◆ EXERCISE GOAL ◆
Reproduce all the lines below exactly and omit the images.
*** PROVIDED DATA ***
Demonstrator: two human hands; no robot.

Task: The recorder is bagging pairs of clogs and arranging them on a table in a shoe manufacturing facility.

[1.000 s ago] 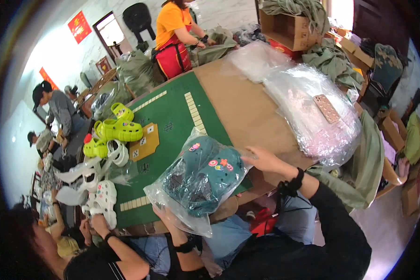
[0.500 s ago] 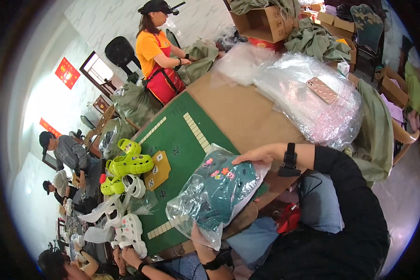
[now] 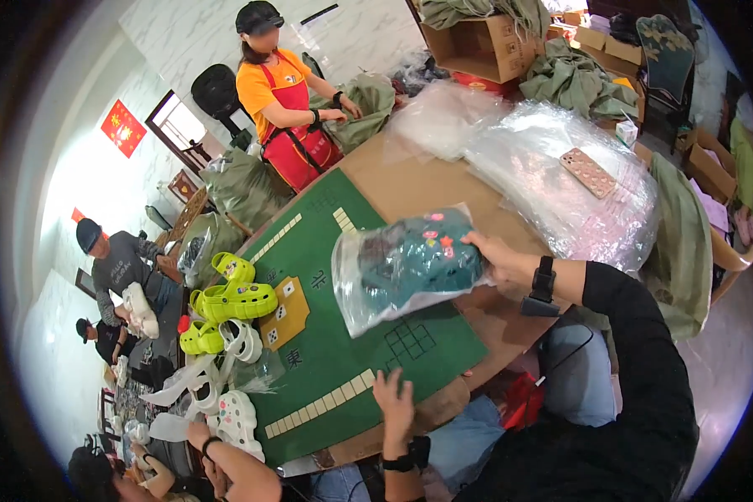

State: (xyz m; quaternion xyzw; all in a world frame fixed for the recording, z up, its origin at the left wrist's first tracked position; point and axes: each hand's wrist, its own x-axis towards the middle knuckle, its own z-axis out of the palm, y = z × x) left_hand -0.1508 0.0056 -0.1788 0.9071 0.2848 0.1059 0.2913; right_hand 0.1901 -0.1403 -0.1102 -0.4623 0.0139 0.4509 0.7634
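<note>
My right hand (image 3: 504, 258) grips one end of a clear plastic bag (image 3: 353, 293) and holds it up over the table. Inside the bag are dark teal clogs (image 3: 422, 255) with small colourful charms. My left hand (image 3: 395, 405) holds nothing; its fingers are spread near the front edge of the green printed mat (image 3: 368, 335). Lime-green clogs (image 3: 241, 299) stand at the mat's left side. Close to them are white clogs (image 3: 237, 422), some in clear plastic.
A pile of clear plastic bags (image 3: 527, 159) covers the table's far right, with a patterned phone (image 3: 587, 173) on top. A co-worker in a red apron (image 3: 297, 125) stands at the far side. Another person's hands (image 3: 205, 448) are by the white clogs. Green sacks (image 3: 244, 184) lie behind.
The bag of teal clogs has moved up and away from me in my right hand. My left hand has let go of it. The co-worker in the red apron has turned.
</note>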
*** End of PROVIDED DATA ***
◆ ANSWER BELOW ◆
Demonstrator: two human hands; no robot.

Task: The recorder is bagging pairs of clogs and arranging them on a table in a shoe manufacturing facility.

[1.000 s ago] 
[0.500 s ago] 
[now] 

State: (xyz m; quaternion xyzw; all in a world frame fixed for the recording, z up, its origin at the left wrist's first tracked position; point and axes: each hand's wrist, its own x-axis towards the middle knuckle, its own z-axis out of the palm, y = z × x) left_hand -0.1508 0.0056 -0.1788 0.9071 0.2848 0.1059 0.2913; right_hand 0.1901 -0.1403 -0.1102 -0.4623 0.0139 0.4509 0.7634
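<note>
My right hand (image 3: 504, 258) grips one end of a clear plastic bag (image 3: 353, 293) and holds it up over the table. Inside the bag are dark teal clogs (image 3: 422, 255) with small colourful charms. My left hand (image 3: 395, 405) holds nothing; its fingers are spread near the front edge of the green printed mat (image 3: 368, 335). Lime-green clogs (image 3: 241, 299) stand at the mat's left side. Close to them are white clogs (image 3: 237, 422), some in clear plastic.
A pile of clear plastic bags (image 3: 527, 159) covers the table's far right, with a patterned phone (image 3: 587, 173) on top. A co-worker in a red apron (image 3: 297, 125) stands at the far side. Another person's hands (image 3: 205, 448) are by the white clogs. Green sacks (image 3: 244, 184) lie behind.
The bag of teal clogs has moved up and away from me in my right hand. My left hand has let go of it. The co-worker in the red apron has turned.
</note>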

This output is complete.